Marine defends Kagan
Robert Merrill, currently a captain serving in the Marine Corps, and former Harvard Law School student, has an opinion piece in the Washington Post entitled “A veteran’s Harvard ally: Elena Kagan” in which he weakly tries to convince us that Supreme Court nominee really does support the military and veterans despite the fact that she wouldn’t allow military recruiters the same support as other recruiters at Harvard Law School.
Apparently, his proof of her support for the military is that she got free coffee for all of the students and took veterans to dinner once-a-year;
She was charismatic and intimidating, and, most important, she gave students free coffee in the morning.
Around the time that Kagan sent the first of several e-mails criticizing “don’t ask, don’t tell,” she hosted a Veterans Day dinner for the few student-veterans attending Harvard Law. That was the first time I met Kagan. There was no agenda for the dinner, as best as I could tell, other than to thank us for our service. I don’t believe “don’t ask, don’t tell” ever came up. Either because of her charm or the quality of the food, I became one of her admirers.
Merrill goes on to explain that, from his students point of view, he didn’t notice that recruiters’ efforts weren’t hindered by Kagan’s policies. And why would she discuss “Don’t Ask, Don’t Tell” with a couple of students who were no longer affected by the policy?
Merrill makes the same mistake the most civilians make. They confuse the Left’s treatment of veterans with the way they treat the military. The Left treats veterans like they are victims, they treat active duty members of the military who are doing their jobs like they’re plague carriers.
How many other student groups had annual dinners with Kagan on their respective “day”? Merrill doesn’t say, but he implies that because she paid for a dinner for a few veterans with department funds for a few years, she doesn’t deserve to be labeled anti-military.
I don’t follow the logic. I can, however, name some of my professors who supported members of the military (since I attended college as both an active duty soldier and a veteran) who never bought me coffee or dinner.

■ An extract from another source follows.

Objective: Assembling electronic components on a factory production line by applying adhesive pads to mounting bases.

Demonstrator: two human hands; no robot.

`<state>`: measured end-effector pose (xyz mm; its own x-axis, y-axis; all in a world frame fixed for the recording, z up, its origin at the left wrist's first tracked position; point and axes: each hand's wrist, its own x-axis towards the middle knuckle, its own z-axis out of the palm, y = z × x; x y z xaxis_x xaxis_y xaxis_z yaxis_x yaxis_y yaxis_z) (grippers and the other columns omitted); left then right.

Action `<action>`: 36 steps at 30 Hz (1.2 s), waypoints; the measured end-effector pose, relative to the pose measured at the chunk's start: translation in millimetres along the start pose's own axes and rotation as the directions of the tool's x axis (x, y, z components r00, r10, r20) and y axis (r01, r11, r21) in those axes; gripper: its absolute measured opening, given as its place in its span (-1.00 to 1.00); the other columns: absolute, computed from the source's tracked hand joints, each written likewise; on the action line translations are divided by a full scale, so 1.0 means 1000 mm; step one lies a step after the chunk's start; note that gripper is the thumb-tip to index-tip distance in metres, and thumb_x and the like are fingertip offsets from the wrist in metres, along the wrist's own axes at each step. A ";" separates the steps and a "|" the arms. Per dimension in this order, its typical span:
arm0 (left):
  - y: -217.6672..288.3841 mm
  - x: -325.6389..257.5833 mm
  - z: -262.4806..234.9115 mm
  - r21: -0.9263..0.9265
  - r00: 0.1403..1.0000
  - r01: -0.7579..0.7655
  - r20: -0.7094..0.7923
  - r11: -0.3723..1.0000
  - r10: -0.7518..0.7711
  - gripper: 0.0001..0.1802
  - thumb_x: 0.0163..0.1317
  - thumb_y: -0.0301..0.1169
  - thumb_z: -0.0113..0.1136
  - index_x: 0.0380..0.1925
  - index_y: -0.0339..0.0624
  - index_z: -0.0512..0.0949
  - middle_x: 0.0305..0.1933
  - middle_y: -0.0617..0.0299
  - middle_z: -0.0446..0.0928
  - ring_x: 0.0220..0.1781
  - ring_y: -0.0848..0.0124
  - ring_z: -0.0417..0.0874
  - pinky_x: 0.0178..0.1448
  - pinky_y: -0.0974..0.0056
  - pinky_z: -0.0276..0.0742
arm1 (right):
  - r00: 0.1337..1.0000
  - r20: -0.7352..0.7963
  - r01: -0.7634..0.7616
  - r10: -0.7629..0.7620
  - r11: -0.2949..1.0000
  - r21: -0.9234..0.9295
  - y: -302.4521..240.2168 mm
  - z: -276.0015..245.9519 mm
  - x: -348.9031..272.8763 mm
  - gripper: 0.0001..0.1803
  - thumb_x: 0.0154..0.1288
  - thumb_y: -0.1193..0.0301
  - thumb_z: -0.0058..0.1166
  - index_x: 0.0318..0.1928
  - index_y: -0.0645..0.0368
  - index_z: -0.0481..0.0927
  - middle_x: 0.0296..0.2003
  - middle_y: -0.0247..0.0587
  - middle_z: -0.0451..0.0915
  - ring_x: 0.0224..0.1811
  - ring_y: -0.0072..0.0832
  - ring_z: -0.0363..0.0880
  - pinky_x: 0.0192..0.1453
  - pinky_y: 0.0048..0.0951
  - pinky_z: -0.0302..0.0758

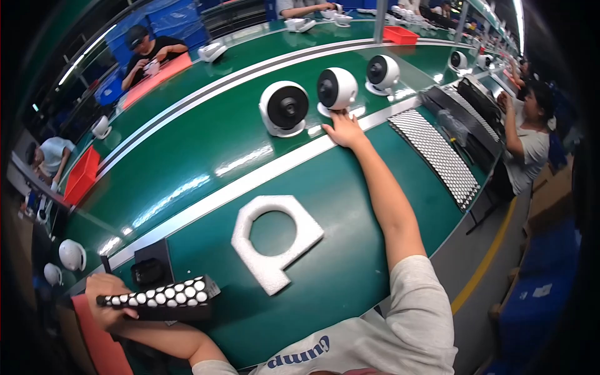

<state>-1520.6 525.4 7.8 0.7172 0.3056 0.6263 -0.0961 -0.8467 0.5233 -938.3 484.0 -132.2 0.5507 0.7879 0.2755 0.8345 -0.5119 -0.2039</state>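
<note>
My left hand [107,301], at the lower left, is closed around the end of a black strip with white round dots [165,295]. My right arm stretches forward, and my right hand [345,129] has its fingers spread at the base of the middle white ball-shaped camera [337,89], at the belt's near edge. Beside it stand a larger ball-shaped camera [285,107] on the left and another ball-shaped camera [382,74] on the right, each with a black round front. A white foam piece with a round hole [300,226] lies flat on the green table between my arms.
A dotted black sheet [434,153] lies at the right of the table, beside dark trays. Near my left hand is a small black item [147,271]. Red bins [82,175] stand along the green conveyor belt [181,150]. Co-workers sit across it and at right.
</note>
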 end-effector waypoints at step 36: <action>0.003 0.011 -0.025 -0.089 0.995 -0.022 0.098 0.996 0.030 -0.60 -0.34 -0.15 0.41 -0.72 -0.27 0.52 -0.84 0.26 0.40 -0.87 0.43 0.35 -0.75 0.46 0.11 | 0.524 -0.764 0.259 0.375 0.785 0.563 -0.012 -0.073 -0.003 -0.76 0.22 0.42 -0.16 -0.39 0.41 0.44 -0.52 -0.04 0.58 -0.45 -0.27 0.60 -0.36 -0.36 0.47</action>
<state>-1530.4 537.5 30.6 0.7783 0.2356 0.5821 -0.1728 -0.8108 0.5592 -948.1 462.6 -61.6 0.6167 -0.0403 0.7861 0.7866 -0.0055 -0.6174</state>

There’s more at Powerline.
Category: Barack Obama/Joe Biden, Military issues
I agree that this op ed is a feel good piece with no real substance.

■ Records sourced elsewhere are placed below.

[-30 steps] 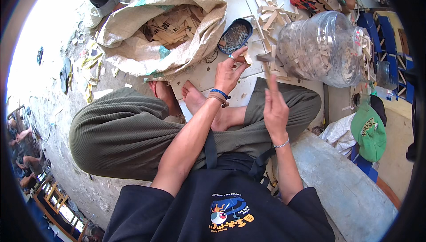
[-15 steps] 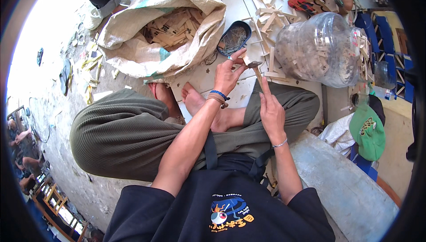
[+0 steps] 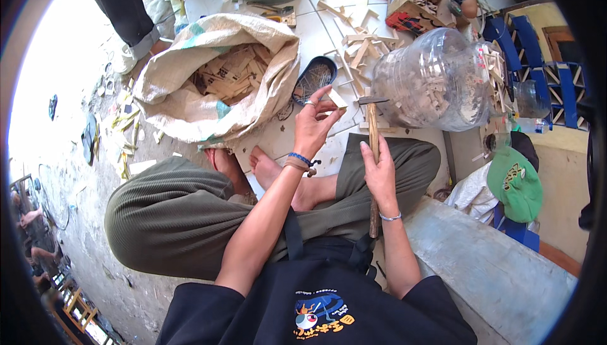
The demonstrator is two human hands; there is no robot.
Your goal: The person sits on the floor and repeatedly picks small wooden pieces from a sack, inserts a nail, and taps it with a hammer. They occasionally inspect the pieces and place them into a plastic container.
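Observation:
My left hand (image 3: 314, 123) pinches a small pale wooden piece (image 3: 337, 98) between thumb and fingers, above the white tiles. To its right, my right hand (image 3: 380, 174) is closed around the wooden handle of a hammer (image 3: 372, 131). The dark metal hammer head points away from me, close to the wooden piece but apart from it. Just beyond my left hand lies a dark blue tray (image 3: 315, 70) of thin nails. Whether a nail is in my left fingers is too small to tell.
A woven sack (image 3: 158, 101) of wooden strips stands ahead to the left. Joined wooden pieces (image 3: 360, 48) lie on the tiles beyond. A clear plastic jug (image 3: 420, 79) with wood pieces lies right, near a wooden box (image 3: 404, 2). A green cap (image 3: 515, 184) and metal sheet (image 3: 480, 269) are nearer.
The hammer has drawn back from my left fingers and now stands apart, more of its handle showing. My left hand has turned, so the wooden piece shows more plainly. The whole view has shifted slightly.

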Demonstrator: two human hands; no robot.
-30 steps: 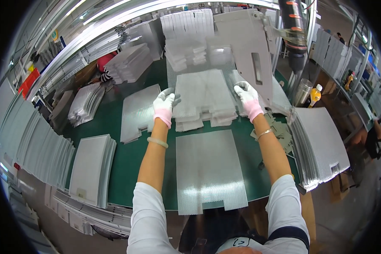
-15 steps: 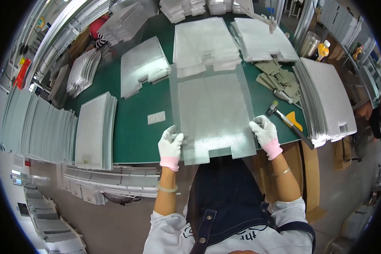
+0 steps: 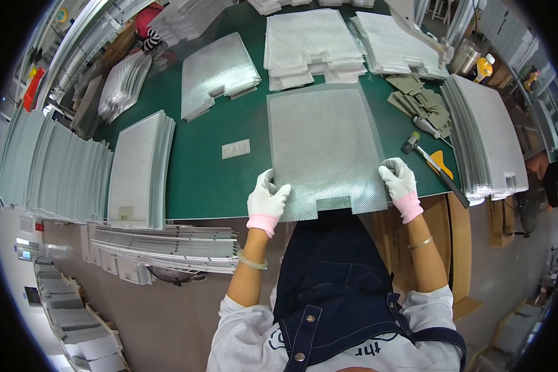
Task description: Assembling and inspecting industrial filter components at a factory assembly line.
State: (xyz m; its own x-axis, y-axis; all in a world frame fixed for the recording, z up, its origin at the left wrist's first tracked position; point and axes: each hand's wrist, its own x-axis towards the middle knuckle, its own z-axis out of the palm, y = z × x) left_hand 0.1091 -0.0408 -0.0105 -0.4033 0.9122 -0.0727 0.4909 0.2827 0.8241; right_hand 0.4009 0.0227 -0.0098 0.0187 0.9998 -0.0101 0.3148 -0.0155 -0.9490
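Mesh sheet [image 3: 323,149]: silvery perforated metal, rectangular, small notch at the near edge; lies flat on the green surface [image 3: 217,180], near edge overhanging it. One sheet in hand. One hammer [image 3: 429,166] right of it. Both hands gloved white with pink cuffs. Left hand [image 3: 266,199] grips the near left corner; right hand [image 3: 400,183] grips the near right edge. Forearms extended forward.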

If he wanted to support her, he would be better to talk of something substantive like the policy that Kagan was enforcing. Most law schools have an anti-discrimination policy. Any employer who violates that policy is barred from campus. I haven’t seen any indication that if the military didn’t have DADT it would still be barred. I would agree it was anti military if they would be barred without DADT. Since every employer is held to the same anti-discrimination policy it seems evenly applied. If an employer doesn’t discriminate they are allowed on campus.

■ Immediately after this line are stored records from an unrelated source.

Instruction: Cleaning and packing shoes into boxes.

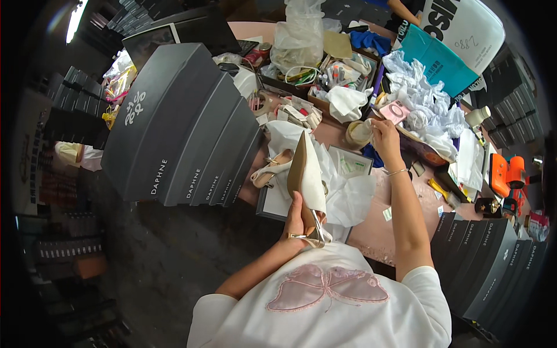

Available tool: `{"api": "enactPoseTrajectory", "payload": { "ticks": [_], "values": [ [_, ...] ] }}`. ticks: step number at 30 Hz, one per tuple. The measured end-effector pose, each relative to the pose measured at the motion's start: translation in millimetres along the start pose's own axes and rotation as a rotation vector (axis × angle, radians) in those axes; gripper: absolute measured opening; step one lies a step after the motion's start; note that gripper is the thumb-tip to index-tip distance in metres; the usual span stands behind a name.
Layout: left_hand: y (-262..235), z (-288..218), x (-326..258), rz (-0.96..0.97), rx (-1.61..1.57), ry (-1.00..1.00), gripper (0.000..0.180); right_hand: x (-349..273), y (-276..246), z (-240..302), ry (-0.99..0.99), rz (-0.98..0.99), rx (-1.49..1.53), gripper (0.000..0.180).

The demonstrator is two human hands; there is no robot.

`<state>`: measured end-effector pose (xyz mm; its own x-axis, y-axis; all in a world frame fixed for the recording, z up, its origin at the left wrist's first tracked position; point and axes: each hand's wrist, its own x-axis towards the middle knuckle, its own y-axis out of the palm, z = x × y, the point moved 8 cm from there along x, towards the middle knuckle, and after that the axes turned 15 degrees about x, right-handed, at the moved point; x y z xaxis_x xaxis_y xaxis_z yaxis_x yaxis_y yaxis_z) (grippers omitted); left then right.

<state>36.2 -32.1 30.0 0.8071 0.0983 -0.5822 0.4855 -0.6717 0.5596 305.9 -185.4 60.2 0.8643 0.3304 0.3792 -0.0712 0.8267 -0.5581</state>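
In my left hand [296, 225] I hold a white pointed-toe heeled shoe [314, 180], gripped near its heel, toe pointing away from me and tan sole partly showing. My right hand [384, 138] reaches over the table with its fingers pinched together at a small cream-coloured round container [359, 134]. What sits between those fingers is too small to make out. Left of the held shoe, another heeled shoe [273, 169] lies on its side by white tissue paper [351, 200]. Beneath the paper shows an open grey shoebox [271, 203].
Large stacked dark grey shoeboxes [168, 127] stand at the left, and more shoeboxes [473, 261] at the lower right. A pink phone [394, 111], crumpled tissue [420, 87], a teal box [436, 58] and an orange tool [506, 174] lie on the right. Another person's arm [404, 11] shows at the far edge.
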Motion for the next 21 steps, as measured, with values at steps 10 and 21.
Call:
{"api": "enactPoseTrajectory", "payload": {
  "ticks": [10,21],
  "values": [
    [13,7,5,0.161,0.130,0.033,0.066,-171,-27,203,0.063,0.357,0.565,0.024],
    [42,32,-3,0.411,0.183,-0.105,0.070,-214,-32,219,-0.106,0.258,0.332,0.038]
  ]
}}
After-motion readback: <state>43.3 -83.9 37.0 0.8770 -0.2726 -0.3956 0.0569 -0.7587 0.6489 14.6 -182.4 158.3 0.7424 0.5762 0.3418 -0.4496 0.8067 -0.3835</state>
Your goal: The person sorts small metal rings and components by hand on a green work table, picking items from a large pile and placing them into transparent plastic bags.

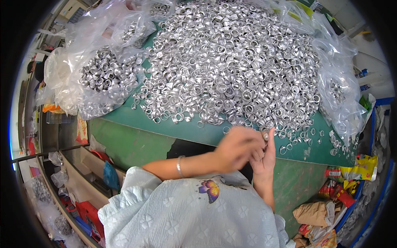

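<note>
A large heap of silver-coloured metal rings (231, 62) covers the green tabletop (186, 133). At its near edge my two hands meet. My left hand (236, 149), with a silver bracelet (179, 167) on the wrist, reaches across to my right hand; its curled fingers are smeared by motion, so what they pinch cannot be made out. My right hand (264, 159) is turned up with the thumb raised, closed around a few silver rings (266, 135). The left hand partly hides its fingers.
Clear plastic bags of rings (105, 70) lie at the table's left. Another plastic bag (337, 91) lies on the right. Loose rings (289, 146) are scattered along the near edge. A shelf (82, 165) stands at lower left; a brown paper bag (314, 213) and colourful packets sit at lower right.
</note>
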### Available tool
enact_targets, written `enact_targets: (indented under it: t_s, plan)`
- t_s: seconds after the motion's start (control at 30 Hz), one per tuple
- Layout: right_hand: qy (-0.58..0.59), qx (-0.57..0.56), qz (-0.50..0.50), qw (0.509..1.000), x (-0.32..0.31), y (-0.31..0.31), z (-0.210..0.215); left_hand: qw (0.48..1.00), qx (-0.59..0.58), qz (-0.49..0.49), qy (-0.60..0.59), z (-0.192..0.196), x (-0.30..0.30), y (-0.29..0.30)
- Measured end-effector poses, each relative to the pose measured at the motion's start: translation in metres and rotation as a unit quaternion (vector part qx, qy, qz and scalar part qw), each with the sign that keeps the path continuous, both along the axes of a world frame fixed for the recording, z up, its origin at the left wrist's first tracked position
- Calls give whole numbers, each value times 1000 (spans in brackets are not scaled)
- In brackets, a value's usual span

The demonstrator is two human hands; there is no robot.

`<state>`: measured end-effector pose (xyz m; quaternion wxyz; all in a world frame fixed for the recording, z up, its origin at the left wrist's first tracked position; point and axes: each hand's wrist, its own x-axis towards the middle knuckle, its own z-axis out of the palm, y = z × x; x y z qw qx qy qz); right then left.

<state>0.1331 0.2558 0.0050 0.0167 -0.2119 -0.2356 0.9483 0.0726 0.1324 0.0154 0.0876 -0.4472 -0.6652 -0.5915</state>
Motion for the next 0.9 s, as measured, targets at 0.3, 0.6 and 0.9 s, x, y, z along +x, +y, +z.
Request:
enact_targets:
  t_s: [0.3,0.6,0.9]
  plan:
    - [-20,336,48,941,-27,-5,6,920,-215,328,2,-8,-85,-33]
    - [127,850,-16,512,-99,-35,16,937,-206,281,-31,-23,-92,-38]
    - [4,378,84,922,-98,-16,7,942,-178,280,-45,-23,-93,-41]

http://www.law.harvard.edu/current/careers/ocs/employers/recruiting-policies-employers/index.html
Firing people solely because they are gay is considered discrimination under the policy. The requirements that place substantially different regulations on gay people, such as not allowing same sex relationships when opposite sex ones are allowed (treatment), would also seem to be against the policy.
Not to mention, since Congress passed DADT wouldn’t she be anti-Congress? The military is in the same boat, caught applying a policy they didn’t decide. In that case, if by enforcing the policy Kagan is anti-military, then by enforcing DADT the military is anti-gay. I don’t know that I’d go there.
Maybe he’s been bought or bribed?
Whoops!
Bought= shady rank promotion…Bribed= paid some moulah for just saying what sounds great…
I don’t want to hear anything from any Harvard Law School student until they can show me Barack Obama’s grades.
Forget the Kool Aid, he drank the bong water!
Well at least they got a real Marine’s endorsement this time.
I can’t knock progress. This is a step above Rick Strandlof and Jesse McBeth.